If the user (or an OS service) creates or modifies files on the node, then those modifications are discarded as soon as the node is rebooted (except for the content of /persist), and the OS state returns to what the OS image contains, unchanged.
This behaviour allows a concept of reproducibility at each reboot: the behaviour of the node is only influenced by the OS image content, not by any previous activity. WALT users often leverage this principle: they automate everything by editing the OS image, then boot it on nodes, and finally they reboot N times the nodes for N experiment runs.
Reminder: For permanent changes, instead of working on the node, one must edit the OS image itself. This can be done using one of the
waltcommands exposed in a previous blog post.
How it works
As shown on the following figure, the OS of the node is mostly built on the union of two components:
- The WALT OS image, mounted as a read-only network share (
NFS mountcomponent) - Writeable storage space, allocated in the RAM (volatile memory) of the node.
The RAM space is obviously empty when the node starts booting, so the OS just mirrors the content of the OS image at first. Then, file creations, modifications or deletions are made on the writeable storage, in RAM.
Nodes also mount a directory called /persist where users can save data (e.g. experiment result files).
Note that using WALT version >= 10 and Debian-based images, a swap-on-network feature is also activated (described later).

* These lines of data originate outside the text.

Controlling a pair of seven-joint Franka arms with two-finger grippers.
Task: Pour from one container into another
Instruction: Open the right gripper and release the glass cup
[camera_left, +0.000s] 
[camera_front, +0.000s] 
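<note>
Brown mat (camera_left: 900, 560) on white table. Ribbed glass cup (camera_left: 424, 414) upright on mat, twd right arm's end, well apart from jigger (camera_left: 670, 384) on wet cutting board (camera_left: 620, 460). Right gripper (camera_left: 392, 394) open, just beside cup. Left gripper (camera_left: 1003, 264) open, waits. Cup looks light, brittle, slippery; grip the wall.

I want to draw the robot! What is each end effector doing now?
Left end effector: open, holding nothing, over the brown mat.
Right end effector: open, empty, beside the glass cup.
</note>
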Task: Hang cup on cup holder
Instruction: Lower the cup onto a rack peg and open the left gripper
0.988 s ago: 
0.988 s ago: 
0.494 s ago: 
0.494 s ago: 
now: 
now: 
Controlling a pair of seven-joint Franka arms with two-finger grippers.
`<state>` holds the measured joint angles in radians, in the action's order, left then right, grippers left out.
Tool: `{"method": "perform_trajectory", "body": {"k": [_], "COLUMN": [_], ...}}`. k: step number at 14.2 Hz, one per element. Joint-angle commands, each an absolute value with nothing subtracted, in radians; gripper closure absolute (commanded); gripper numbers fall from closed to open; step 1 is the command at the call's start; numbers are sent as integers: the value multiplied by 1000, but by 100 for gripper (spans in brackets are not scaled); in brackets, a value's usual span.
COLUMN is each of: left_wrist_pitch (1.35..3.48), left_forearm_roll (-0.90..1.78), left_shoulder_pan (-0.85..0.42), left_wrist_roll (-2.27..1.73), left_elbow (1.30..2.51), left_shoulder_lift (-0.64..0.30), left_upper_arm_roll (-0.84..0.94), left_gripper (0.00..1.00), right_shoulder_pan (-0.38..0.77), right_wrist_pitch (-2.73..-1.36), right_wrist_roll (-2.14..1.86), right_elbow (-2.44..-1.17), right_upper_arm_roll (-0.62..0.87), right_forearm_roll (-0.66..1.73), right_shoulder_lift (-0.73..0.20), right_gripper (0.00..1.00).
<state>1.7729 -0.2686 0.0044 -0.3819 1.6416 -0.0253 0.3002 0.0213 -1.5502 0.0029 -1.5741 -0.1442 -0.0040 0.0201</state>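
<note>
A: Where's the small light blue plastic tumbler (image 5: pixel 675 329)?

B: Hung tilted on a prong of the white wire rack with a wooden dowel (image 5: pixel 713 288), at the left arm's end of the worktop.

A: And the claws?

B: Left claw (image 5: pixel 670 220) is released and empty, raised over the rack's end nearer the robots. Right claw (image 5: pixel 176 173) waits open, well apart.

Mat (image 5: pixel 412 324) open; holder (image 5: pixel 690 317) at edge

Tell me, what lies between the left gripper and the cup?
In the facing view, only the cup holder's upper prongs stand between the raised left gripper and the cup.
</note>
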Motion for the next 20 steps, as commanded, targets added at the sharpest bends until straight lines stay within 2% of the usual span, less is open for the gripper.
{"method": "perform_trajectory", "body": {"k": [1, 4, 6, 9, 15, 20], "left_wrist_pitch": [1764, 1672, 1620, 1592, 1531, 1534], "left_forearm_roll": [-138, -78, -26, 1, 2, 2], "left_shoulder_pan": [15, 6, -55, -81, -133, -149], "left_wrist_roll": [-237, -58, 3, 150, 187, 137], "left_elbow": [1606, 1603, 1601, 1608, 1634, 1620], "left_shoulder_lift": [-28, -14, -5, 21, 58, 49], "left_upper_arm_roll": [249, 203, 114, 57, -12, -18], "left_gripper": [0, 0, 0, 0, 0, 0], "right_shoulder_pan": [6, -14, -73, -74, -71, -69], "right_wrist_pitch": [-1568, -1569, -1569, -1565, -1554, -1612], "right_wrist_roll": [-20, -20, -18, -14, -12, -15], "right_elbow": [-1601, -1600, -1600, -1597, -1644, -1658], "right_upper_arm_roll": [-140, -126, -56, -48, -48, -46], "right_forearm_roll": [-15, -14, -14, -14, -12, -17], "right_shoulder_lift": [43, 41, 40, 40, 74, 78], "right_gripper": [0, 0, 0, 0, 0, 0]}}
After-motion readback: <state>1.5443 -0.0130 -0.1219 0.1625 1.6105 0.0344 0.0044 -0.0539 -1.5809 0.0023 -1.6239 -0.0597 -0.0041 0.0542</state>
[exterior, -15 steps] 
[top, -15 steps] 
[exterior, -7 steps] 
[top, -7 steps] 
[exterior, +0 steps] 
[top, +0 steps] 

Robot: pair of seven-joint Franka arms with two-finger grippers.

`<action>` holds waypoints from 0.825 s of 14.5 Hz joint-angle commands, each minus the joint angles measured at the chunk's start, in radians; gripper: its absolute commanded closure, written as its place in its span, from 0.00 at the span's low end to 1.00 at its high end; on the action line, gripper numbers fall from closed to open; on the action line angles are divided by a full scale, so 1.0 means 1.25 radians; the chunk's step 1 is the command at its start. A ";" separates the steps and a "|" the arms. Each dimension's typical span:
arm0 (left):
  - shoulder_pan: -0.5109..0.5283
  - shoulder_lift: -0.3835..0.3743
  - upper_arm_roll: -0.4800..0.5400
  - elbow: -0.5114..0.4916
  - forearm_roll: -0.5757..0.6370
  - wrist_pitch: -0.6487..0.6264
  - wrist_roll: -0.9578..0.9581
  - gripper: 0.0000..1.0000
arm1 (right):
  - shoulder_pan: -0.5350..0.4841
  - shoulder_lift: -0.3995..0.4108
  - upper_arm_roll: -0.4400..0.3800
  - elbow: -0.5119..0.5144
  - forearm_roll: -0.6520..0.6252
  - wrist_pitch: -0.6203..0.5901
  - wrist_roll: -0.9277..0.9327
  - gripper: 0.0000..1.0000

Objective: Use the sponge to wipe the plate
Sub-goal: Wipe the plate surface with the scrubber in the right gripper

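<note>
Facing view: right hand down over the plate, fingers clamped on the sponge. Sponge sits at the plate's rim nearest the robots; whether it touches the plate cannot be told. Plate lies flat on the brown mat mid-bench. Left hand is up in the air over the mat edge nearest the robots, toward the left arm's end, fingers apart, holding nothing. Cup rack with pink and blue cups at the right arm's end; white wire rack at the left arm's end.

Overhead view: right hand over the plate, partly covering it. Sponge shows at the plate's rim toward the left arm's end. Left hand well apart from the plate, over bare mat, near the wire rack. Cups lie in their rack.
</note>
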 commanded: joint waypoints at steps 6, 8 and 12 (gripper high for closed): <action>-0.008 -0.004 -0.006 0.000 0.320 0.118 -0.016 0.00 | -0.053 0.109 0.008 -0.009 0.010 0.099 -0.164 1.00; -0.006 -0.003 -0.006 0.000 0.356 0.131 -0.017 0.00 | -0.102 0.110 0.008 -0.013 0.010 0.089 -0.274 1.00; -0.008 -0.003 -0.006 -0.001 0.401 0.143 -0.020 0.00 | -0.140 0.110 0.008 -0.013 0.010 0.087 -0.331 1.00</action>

Other benefits of network boot
Apart from this concept of reproducibility at each reboot, this boot technique has other advantages:
- Deploying an OS image on a node just means updating a symlink on the server and sending a reboot request to this node. The server does not need to send the whole OS image over the network, the node will just retrieve the files it needs while running, which is much more efficient. For instance, if you run
walt node boot <vnode> <other-image> && walt node shell <vnode>, then it will take typically less than 15 seconds for the node to reboot on<other-image>and then accept your shell session on this new OS. - The local storage of the nodes is not used. Local storage is usually the most fragile part of the hardware, so the platform maintenance burden is much reduced with this boot mode. New models of Raspberry Pi boards simply work without an SD card in WALT. Older models do need an SD card, but this SD card just stores the network bootloader, so the SD card remains read-only and has a very long lifetime.
Dealing with the limited RAM space
New WALT users may be surprised by this behaviour of storing new and modified files in RAM.
Example case
To illustrate this, let’s create a virtual node on an older WALT server (version 9.0). Note: it would be the same with a physical node.
$ walt node create vnode1
[...]
$ walt node shell vnode1
[...]
root@vnode1:~#
root@vnode1:~# free --mega -h
total used free shared buff/cache available
Mem: 456M 91M 285M 6M 98M 365M
Swap: 0M 0M 0M
root@vnode1:~#
The default RAM amount of virtual nodes is 512MB, so vnode1 has 512MB of RAM in total. However, excluding the part allocated by the kernel, only 456M are available for the OS (cf. column total).
During OS bootup, 91MB more have been allocated (cf. column used), so only 365MB remain available (cf. column available).
In the case of WALT, those 365MB may be used for two different purposes:
- For letting processes allocate memory (this is the standard use of RAM);
- For storing new and modified files (cf. the “RAM space” in the previous figure).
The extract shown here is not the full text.